Splitgraph has been acquired by EDB! Read the blog post.

PostgreSQL

PostgreSQL is an advanced open-source transactional database and is probably one of the first projects one thinks of when they hear the word "database".

However, PostgreSQL is different from Seafowl in terms of the use cases it's designed for.

Comparison

Syntax

Seafowl uses Apache DataFusion as its query engine and its SELECT syntax is a subset of the PostgreSQL syntax. See the syntax reference for more information on the deviations.

Notably, Seafowl doesn't support:

  • the JSON data type and JSON operators
  • certain window expressions

Analytical queries

For analytical queries (queries that have to do a lot of aggregations and summarizing), Seafowl vastly outperforms PostgreSQL. We've seen 3x-10x performance improvements with Seafowl against PostgreSQL for these kinds of queries (see more on our benchmarking page).

This is due to two factors:

  • Seafowl stores data in the Parquet format, which is columnar and compresses much better than PostgreSQL. The subset of the Taxi dataset used in our benchmarks is 11GB in PostgreSQL 14 (without indexes) and 1.3GB in Seafowl. This means that Seafowl is going to be faster at reading data from disk, since there's less data to read.
  • DataFusion is a columnar query execution engine. It's optimized for scanning through lots of data in large batches, which means that the per-row overhead of performing a scan is much smaller than in PostgreSQL.

Transactional queries

On the other hand, Seafowl is extremely poorly suited to transaction processing use cases. It's missing all features that are vital for this:

  • primary, foreign key and other constraints
  • indexes
  • transactions, ACID compliance
  • roles
  • triggers and stored procedures (though you can write a Seafowl function in WASM)

Using parquet_fdw

If you need to use PostgreSQL, a cheap way to accelerate analytical queries is using parquet_fdw. This is a PostgreSQL extension that lets it query Parquet files. More information in this article.

While this lets PostgreSQL use the faster (for analytical queries) columnar Parquet format, this doesn't change the fact that PostgreSQL has a row-oriented query execution engine.

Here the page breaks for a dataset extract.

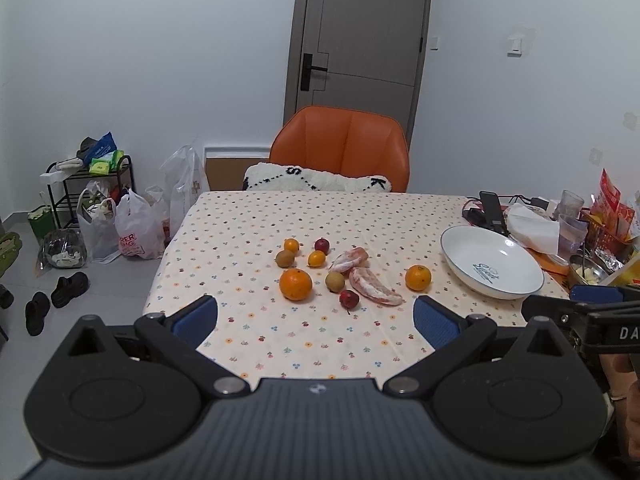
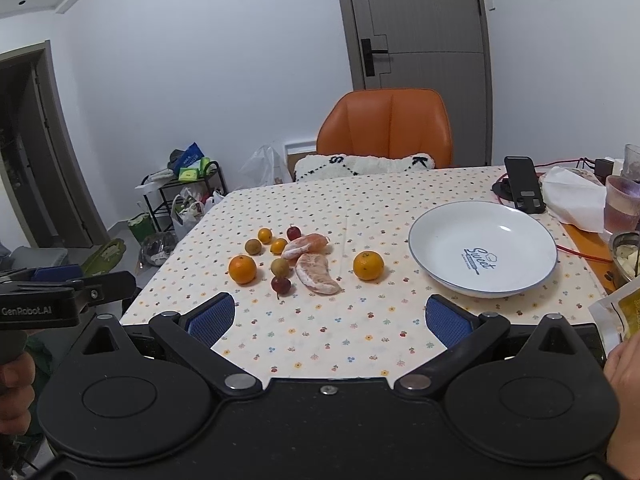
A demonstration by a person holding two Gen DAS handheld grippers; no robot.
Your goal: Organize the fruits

In our benchmarks, PostgreSQL with parquet_fdw outperforms plain PostgreSQL on some queries, but can still be up to 5x slower than Seafowl.

Deployment patterns

Seafowl is HTTP-first and is designed to be accessible directly from the Internet, letting your application run SQL queries on it straight from the client. This contradicts classical Web application architectures, where the database is only accessed by a trusted backend component.

In addition, Seafowl's query API allows you to use various HTTP caches (CDNs, dedicated caches, the browser cache) to deliver query results to your end users. This is different from PostgreSQL where you'd have to implement this in your backend application, potentially relying on a non-HTTP cache like Redis or Memcached.

When to use PostgreSQL over Seafowl

  • You are building a "classic" application that relies on transactional features (a digital store front, a forum, etc) and needs to perform a large volume of single-row reads and writes with transactional consistency.
  • You need some PostgreSQL-specific query features:
    • Unstructured JSON data type support
    • Geographical data support with PostGIS

When to use Seafowl over PostgreSQL

  • You are building a Web application that needs to run analytical queries (aggregations, reporting). For example, this could be a data visualization or an interactive dashboard
  • You won't be writing to the database often, or only writing data in large batches
  • You want to avoid deploying and paying for both a database and a backend
  • You want to be able to cache query results at the edge